Bioinformatics Advance Access originally published online on December 16, 2007
Bioinformatics 2008 24(3):383-388; doi:10.1093/bioinformatics/btm621
| ||||||||||||||||||||||||||||||||||||||||||||||||||||||||||||||||||||||
A new algorithm for cluster analysis of genomic methylation: the Helicobacter pylori case
1Engineering Faculty, Portuguese Catholic University, Estrada Octávio Pato, 2635-631 Rio de Mouro, Portugal and 2CECF (iMed.UL), Faculty of Pharmacy, University of Lisbon, Av. Forças Armadas, 1649-003 Lisboa, Portugal
*To whom correspondence should be addressed.
| Abstract |
|---|
Motivation: The genomic methylation analysis is useful to type bacteria that have a high number of expressed type II methyltransferases. Methyltransferases are usually committed to Restriction and Modification (R-M) systems, in which the restriction endonuclease imposes high pressure on the expression of the cognate methyltransferase that hinder R-M system loss.
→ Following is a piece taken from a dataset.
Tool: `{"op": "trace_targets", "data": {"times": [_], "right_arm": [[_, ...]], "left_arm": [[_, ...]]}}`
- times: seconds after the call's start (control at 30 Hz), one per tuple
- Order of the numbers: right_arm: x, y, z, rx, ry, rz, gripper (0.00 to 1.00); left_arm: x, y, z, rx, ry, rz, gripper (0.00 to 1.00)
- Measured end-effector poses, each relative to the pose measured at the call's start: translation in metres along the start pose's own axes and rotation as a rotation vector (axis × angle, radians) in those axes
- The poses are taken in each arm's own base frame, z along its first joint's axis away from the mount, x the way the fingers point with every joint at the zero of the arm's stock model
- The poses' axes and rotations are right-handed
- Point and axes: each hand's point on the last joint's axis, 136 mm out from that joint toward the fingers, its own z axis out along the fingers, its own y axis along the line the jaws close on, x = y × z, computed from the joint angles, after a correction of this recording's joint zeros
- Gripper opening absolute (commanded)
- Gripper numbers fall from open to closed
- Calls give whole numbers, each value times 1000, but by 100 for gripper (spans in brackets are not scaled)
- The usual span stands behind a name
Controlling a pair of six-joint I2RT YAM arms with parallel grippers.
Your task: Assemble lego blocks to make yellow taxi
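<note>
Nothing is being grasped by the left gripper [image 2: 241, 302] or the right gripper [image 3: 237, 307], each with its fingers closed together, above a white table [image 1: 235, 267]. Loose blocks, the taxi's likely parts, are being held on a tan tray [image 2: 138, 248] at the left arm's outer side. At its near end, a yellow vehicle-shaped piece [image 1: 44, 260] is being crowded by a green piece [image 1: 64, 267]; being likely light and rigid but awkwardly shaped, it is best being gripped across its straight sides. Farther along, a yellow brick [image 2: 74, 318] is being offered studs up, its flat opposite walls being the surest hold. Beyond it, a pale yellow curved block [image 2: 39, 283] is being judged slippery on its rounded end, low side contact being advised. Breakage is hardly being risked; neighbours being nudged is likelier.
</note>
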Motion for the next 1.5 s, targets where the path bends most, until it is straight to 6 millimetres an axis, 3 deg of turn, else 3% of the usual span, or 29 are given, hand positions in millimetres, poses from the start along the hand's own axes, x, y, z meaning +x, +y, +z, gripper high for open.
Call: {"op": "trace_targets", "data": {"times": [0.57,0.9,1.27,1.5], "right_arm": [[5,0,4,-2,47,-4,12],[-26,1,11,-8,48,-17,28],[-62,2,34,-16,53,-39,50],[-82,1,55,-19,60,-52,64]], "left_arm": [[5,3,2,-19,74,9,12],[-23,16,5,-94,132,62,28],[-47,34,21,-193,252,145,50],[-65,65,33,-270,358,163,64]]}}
Conventional cluster methods do not reflect this tendency. An algorithm was developed for dendrogram construction reflecting the propensity for conservation of R-M Type II systems.
Results: The new algorithm was applied to 52 Helicobacter pylori strains from different geographical regions and compared with conventional clustering methods. The algorithm works by first grouping strains that share a common minimum set of R-M systems and gradually adds strains according to the number of the R-M systems acquired. Dendrograms revealed a cluster of African strains, which suggest that R-M systems are present in H.pylori genome since its human host migrates from Africa.
Availability: The software files are available at http://www.ff.ul.pt/paginas/jvitor/Bioinformatics/MCRM_algorithm.zip
Contact: filipavale{at}fe.ucp.pt
Supplementary information: Supplementary data are available at Bioinformatics online.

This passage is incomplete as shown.